Marianne au milieu d'un groupe de cachalots © Alex Voyer

Pour prendre un café avec Alex Voyer, il faut être patient. Toujours de passage à Paris, il ne reste jamais longtemps. Vous le retrouvez un 15 août au matin, il sera au Mexique le lendemain pour réparer le voilier sur lequel il a décidé de passer le plus clair de son temps avec sa compagne, Marianne, avec qui il organise son travail photographique. Tout a véritablement commencé en 2011 quand, tandis qu’il est ingénieur du son sur un documentaire consacré à l’apnée, le réalisateur du film accepte de lui prêter son matériel, c’est-à-dire son réflex et son caisson qui valent tous les deux environ 10.000 euros, alors qu’Alex se rend dans l’océan Indien et compte observer les cachalots. C’est une révélation. « Je me suis dit qu’il fallait que je fasse quelque chose de ce matériel qu’on m’avait prêté. Je n’avais aucune base en photographie et soudain, tout est allé très vite. », explique-t-il. Quelques photographies suffisent à lui donner le goût de cette pratique. Surtout, sa compagne, qui est végétarienne, n’aime pas vraiment qu’Alex revienne avec des poissons morts accrochés à sa ceinture de plomb comme il était habitué à le faire jusque-là. « Je suis passé de chasseur sous-marin à photographe ». 

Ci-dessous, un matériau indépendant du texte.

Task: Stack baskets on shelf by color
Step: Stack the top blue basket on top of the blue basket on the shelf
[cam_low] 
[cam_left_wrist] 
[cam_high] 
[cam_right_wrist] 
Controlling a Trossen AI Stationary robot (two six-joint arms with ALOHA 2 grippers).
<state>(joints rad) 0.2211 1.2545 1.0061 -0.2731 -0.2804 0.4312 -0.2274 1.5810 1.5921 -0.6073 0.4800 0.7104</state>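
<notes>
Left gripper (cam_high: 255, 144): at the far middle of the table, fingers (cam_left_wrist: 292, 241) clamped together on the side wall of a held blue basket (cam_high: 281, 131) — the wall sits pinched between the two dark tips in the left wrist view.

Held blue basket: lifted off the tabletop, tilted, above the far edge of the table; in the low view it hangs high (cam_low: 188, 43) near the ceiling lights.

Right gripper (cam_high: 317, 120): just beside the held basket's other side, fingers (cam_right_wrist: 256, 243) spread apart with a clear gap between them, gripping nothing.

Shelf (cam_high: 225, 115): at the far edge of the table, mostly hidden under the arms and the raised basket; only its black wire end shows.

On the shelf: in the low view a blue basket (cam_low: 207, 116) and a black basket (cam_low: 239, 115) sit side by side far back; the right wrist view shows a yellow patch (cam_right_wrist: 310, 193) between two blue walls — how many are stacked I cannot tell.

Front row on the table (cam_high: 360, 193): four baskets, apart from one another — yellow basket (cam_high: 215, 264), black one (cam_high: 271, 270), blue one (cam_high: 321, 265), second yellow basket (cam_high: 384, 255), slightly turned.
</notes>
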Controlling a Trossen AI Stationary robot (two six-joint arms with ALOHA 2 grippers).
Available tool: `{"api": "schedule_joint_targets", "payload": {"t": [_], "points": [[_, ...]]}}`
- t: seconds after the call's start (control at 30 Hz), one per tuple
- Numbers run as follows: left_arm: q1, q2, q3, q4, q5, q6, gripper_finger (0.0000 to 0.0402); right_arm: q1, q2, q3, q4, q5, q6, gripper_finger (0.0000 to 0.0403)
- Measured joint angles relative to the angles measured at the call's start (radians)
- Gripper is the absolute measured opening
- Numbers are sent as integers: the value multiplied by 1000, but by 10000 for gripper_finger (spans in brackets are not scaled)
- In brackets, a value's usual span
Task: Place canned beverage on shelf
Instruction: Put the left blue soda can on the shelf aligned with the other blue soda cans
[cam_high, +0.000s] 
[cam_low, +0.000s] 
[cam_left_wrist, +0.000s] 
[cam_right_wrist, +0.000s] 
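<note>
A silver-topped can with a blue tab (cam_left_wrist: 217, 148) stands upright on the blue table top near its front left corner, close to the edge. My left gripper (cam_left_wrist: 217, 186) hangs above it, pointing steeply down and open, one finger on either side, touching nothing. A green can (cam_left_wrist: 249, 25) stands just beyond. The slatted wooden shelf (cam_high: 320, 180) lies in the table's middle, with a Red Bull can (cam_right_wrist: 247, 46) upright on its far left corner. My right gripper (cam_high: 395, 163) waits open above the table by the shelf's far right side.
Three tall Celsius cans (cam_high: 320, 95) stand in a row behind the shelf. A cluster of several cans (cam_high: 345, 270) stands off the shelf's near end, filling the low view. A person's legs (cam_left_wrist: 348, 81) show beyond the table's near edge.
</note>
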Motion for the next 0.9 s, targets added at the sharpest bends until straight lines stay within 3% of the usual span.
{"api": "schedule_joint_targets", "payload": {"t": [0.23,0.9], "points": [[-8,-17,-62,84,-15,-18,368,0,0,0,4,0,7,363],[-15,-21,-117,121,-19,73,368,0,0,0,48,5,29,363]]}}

Les sirènes jouant sur une épave aux Caraïbes © Alex Voyer

“Un très gros prédateur“

Très vite sa nouvelle passion prend de l’ampleur. Alors que son ami Fred Buyle part à Guadalupe au Mexique nager avec de grands requins blancs, Alex accepte d’être de la partie. « Au début, avant de plonger, tu as toujours une part de toi qui ne veut pas y aller, qui pense au film Les Dents de la mer, qui est peu rassurée... » avoue le quarantenaire,« mais une fois que tu es dans l’eau, la peur se dissipe très vite. L’eau agit comme une sorte de filtre. Tout est au ralenti. Alors, tu prends un plaisir inouï... » Alex Voyer n’est pas peu fier d’être le seul au monde avec son ami Fred Buyle à détenir un papier des autorités mexicaines les autorisant à nager avec de grands requins blancs afin d'aider un groupe de scientifiques mexicains. À une période, il y a eu des abus. « Des gens faisaient n’importe quoi, ils se mettaient en danger » détaille Alex qui ajoute : « c’est quand même une bête de 1,5 tonne, un très gros prédateur... ». Le fait de plonger en apnée l’aide à approcher ces colosses sous-marins. Tout comme avec les cétacés, ne pas porter de bouteille sur le dos permet d’être plus agile sous l’eau et d’avoir une intimité plus grande avec les animaux marins. D’autant qu’Alex tient quatre minutes sans remonter à la surface. « Pas trop mal pour un apnéiste parisien », s’amuse-t-il à dire lui qui passe pas moins de deux cents jours par an dans l'eau. 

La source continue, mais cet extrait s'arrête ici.